River's guardian not lying down

Waitaki First chairwoman Helen Brookes contemplates another year fighting new power schemes on...
Waitaki First chairwoman Helen Brookes contemplates another year fighting new power schemes on the lower Waitaki River. Photo by David Bruce.
For seven years, Helen Brookes has been fighting new power schemes on the lower Waitaki River.

"Sometimes I'd like to crawl into a black hole somewhere and let it all flow over me."

But the past year has been another eventful one for the crusader to preserve the lower river against power development when Meridian Energy Ltd first mooted its giant Project Aqua power scheme.

The $1.2 billion scheme would have involved building a 60km-long power canal on the south side of the Waitaki Valley from Kurow almost to State Highway 1 to use up to 340cumecs from the river with six powerhouses generating up to 3000GWh of electricity a year.

Meridian scrapped the proposal in March 2004, then went on to propose the north bank tunnel concept (NBTC) power scheme on the north side of the valley between the Waitaki dam and Stonewall, near Ikawai.

The latest scheme is to is to take up to 260cumecs of water from Lake Waitaki into a 34km-long tunnel with one powerhouse generating between 1100 and 1400GWh a year.

Waitaki First took a breather after the demise of Project Aqua, but then re-entered the fray over the NBTC scheme.

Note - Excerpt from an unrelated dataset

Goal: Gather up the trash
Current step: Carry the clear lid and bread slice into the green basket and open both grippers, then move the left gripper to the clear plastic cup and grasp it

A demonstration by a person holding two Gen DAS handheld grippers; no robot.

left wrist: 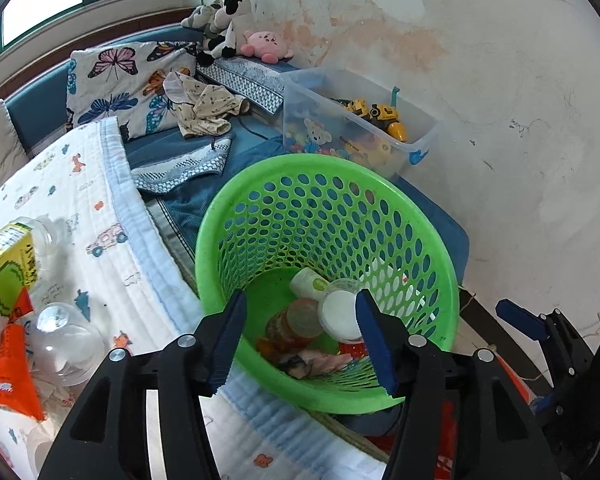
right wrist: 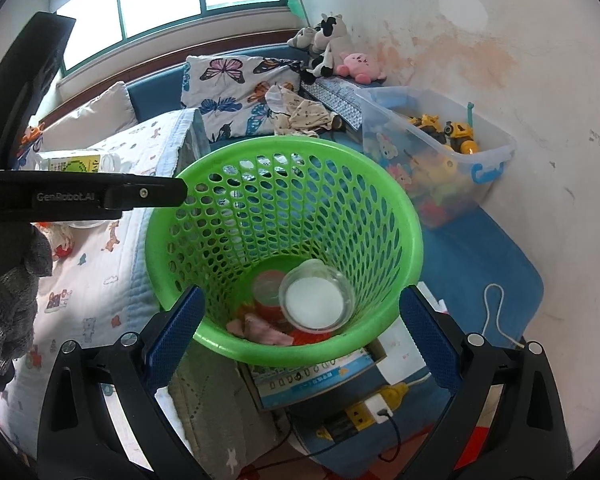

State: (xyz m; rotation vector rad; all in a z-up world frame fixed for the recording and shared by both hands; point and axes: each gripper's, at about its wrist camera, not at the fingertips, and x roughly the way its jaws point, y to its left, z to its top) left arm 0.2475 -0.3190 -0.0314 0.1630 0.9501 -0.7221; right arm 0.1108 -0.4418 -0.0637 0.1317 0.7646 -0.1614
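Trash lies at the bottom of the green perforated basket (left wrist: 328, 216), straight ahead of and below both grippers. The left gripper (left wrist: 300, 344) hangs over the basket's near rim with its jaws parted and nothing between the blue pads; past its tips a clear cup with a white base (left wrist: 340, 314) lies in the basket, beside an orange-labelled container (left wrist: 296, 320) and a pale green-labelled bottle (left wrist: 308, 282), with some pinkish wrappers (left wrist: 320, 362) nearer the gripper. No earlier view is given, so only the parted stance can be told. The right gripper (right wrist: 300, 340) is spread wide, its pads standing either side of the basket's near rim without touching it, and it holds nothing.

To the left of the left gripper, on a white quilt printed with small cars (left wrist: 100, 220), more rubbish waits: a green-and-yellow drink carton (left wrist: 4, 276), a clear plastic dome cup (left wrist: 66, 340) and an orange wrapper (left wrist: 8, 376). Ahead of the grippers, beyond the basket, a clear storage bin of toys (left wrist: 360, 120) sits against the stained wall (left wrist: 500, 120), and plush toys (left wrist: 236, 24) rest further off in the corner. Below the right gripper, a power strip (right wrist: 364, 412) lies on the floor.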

In 2007, it opposed the scheme at an Environment Canterbury hearing in Christchurch.

This year, Waitaki First renewed the fight at a reconvened hearing, only to lose out with a final decision in late December which granted four water-only resource consents to Meridian for the scheme.

But the fight is not over - next year, Waitaki First will go to the Environment Court to challenge the decision.

Over Christmas, Dr Brookes has been taking a break, going to Queenstown for a few days on and then tending to the fruit trees on their Awamoko lifestyle block, which would have overlooked the up-to-20m-high and 186m-wide canal had Project Aqua been built.

Dr Brookes thought Waitaki First, along with other groups and individuals, had done enough to convince the three commissioners considering the NBTC resource consents to decline them.

She was "gobsmacked" when Meridian got approval. But despite her reference to "a black hole", the fight will go on.

"People are getting tired," she said about the campaign.

Dr Brookes is still convinced that the fight can be won. She never thought it had ended when Meridian cancelled Project Aqua.

"I never really expected Meridian to go away."

And she can understand that . . . why Meridian would not want a competitor in the electricity generation industry to build a power scheme below the eight power stations it already has on the Waitaki River.

She also understands Meridian's desire to control all the water that comes down the river.

But nonetheless she still feels the commissioners' decision granting NBTC consents was wrong, and is willing to continue on to prove that.

That will mean going to the Environment Court, but she is not sure whether it will be as far as the High Court on points of law if the fight is not won.

"I don't think we have the financial resources to do that, but there may be other groups who can."

The effects of NBTC on the "land environment" is far less than Project Aqua would have been. However, Dr Brookes maintains its effect on the river environment would still be major.

That is why there is no suggestion of her "letting it all flow over me".

Dr Helen Brookes
Age: Won't say
Lives: Georgetown
Holds: PhD
Positions held: Waitaki First chairwoman, Waitaki Power Trust chairwoman, Awamoko water scheme committee chairwoman. Also former Waitaki district councillor..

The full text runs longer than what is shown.